▶ [Task statement]: Copy nothing past the line containing "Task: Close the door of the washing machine". Transcribe every line of the listing below up to and including it, from the first, except pictures.

▶ [Given data]:
--------------------
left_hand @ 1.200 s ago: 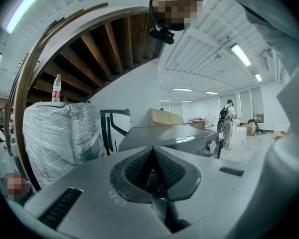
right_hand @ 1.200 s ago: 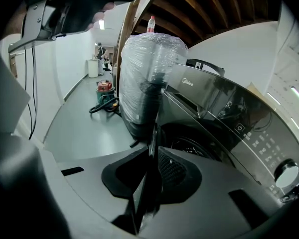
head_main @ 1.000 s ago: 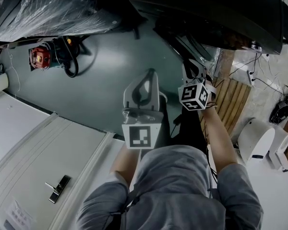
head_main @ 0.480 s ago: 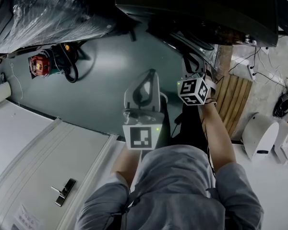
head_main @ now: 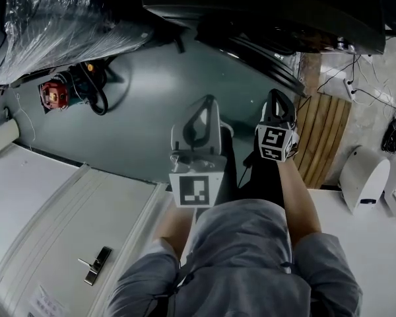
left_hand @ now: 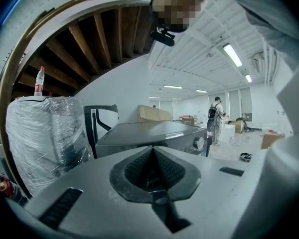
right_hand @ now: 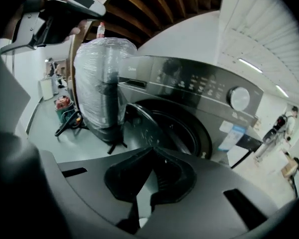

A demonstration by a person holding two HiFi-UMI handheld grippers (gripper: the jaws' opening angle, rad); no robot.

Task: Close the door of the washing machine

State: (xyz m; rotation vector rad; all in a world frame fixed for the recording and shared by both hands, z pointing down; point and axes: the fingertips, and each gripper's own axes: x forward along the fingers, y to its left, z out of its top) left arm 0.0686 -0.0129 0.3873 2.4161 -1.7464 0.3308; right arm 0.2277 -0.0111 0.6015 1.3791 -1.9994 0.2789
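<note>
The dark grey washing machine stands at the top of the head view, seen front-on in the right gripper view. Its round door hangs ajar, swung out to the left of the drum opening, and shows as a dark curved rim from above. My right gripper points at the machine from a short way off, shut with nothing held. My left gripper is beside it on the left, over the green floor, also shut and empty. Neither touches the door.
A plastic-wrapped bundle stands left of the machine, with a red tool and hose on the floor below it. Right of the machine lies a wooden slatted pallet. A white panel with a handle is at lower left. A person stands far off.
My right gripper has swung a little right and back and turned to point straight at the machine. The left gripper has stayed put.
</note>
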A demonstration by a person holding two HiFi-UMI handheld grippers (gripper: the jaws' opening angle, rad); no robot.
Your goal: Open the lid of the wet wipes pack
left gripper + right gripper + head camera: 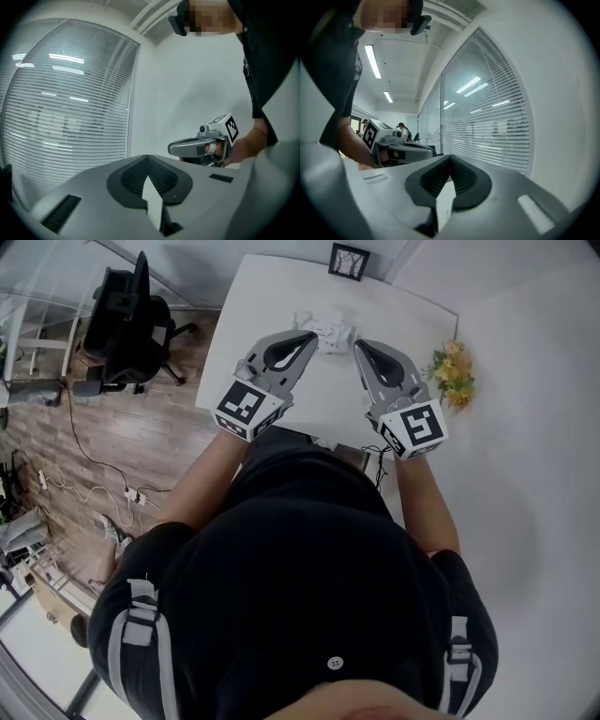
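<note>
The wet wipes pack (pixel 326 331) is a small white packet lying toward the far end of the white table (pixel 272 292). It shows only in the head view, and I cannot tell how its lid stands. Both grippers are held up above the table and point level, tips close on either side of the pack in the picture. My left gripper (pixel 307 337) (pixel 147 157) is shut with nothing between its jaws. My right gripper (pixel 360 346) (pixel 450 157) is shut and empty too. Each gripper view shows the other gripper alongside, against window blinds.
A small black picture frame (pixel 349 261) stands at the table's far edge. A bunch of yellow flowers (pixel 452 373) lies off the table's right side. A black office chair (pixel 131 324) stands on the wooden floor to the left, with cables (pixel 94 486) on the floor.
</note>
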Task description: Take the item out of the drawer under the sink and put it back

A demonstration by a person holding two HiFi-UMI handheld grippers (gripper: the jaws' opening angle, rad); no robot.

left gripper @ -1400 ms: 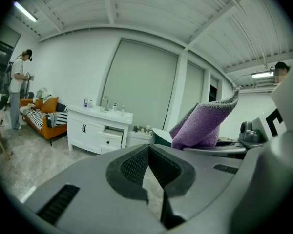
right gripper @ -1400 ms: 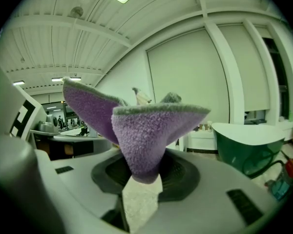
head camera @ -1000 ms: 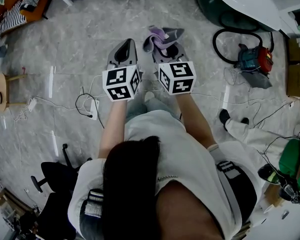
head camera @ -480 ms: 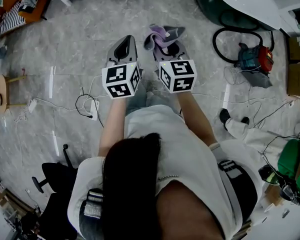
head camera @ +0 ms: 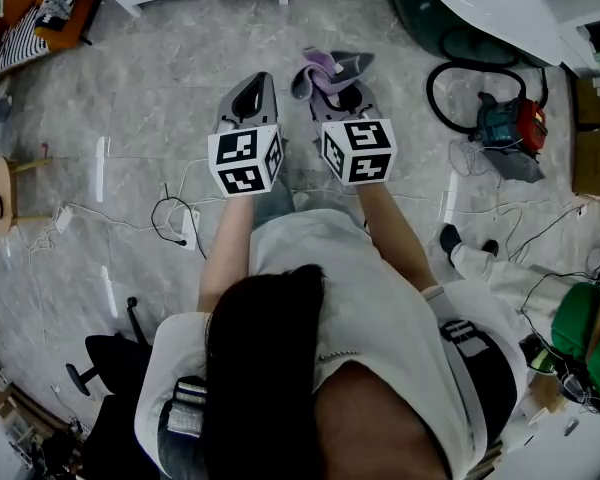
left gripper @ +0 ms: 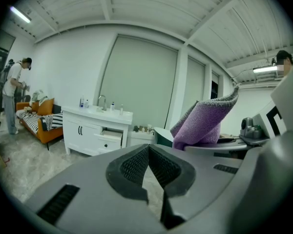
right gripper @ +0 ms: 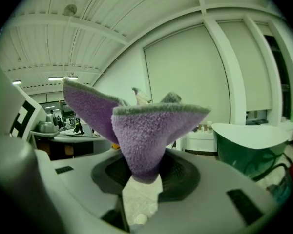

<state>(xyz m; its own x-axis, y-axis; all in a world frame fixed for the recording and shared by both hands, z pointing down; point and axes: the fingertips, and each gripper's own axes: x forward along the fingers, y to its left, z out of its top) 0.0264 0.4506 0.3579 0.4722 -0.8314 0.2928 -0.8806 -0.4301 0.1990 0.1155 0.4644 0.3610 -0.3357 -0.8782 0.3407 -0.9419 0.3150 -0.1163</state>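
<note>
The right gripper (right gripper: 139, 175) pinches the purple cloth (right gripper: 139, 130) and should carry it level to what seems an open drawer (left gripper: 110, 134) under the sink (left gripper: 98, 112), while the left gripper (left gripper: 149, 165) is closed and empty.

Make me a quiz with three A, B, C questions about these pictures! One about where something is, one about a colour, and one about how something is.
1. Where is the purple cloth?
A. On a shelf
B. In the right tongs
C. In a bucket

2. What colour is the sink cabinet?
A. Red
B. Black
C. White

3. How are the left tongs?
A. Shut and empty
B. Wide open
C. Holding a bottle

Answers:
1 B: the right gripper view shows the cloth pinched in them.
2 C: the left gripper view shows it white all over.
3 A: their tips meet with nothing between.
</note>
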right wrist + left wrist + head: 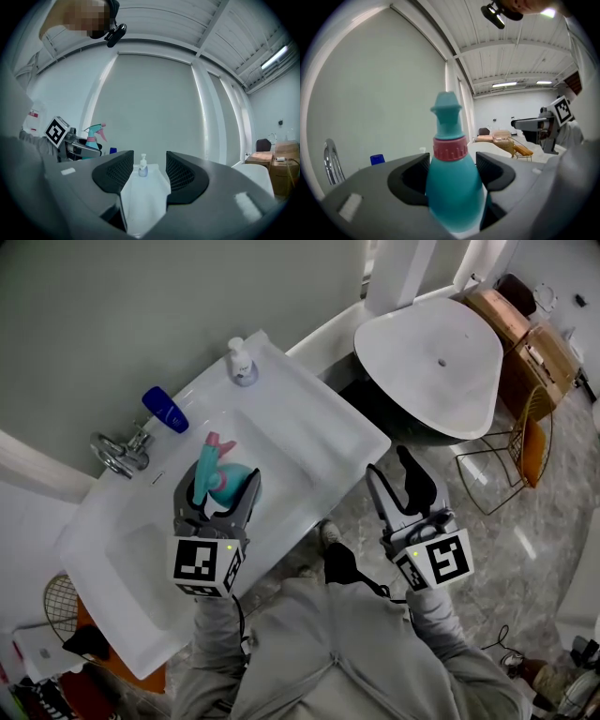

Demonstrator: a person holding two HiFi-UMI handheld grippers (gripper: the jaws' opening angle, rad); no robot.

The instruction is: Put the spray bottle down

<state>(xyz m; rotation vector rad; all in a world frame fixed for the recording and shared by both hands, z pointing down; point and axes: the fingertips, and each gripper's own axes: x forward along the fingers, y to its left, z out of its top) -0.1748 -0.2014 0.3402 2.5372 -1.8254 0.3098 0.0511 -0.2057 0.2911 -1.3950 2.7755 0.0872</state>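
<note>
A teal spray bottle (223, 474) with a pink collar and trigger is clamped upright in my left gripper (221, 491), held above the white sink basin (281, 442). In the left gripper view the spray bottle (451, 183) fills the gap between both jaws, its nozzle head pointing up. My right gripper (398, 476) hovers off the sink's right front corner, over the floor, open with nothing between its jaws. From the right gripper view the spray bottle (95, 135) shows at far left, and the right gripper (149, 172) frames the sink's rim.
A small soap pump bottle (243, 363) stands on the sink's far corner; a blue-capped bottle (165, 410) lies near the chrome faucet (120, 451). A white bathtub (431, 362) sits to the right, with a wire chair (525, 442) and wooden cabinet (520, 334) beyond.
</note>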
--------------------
▶ [Output of the task]:
left_hand @ 1.200 s ago: 
right_hand @ 1.200 s ago: 
head_main @ 1.000 s ago: 
head_main @ 0.480 s ago: 
head_main @ now: 
left_hand @ now: 
right_hand @ now: 

A demonstration by a person holding two HiFi-UMI handheld grippers (gripper: the jaws' opening angle, rad); no robot.

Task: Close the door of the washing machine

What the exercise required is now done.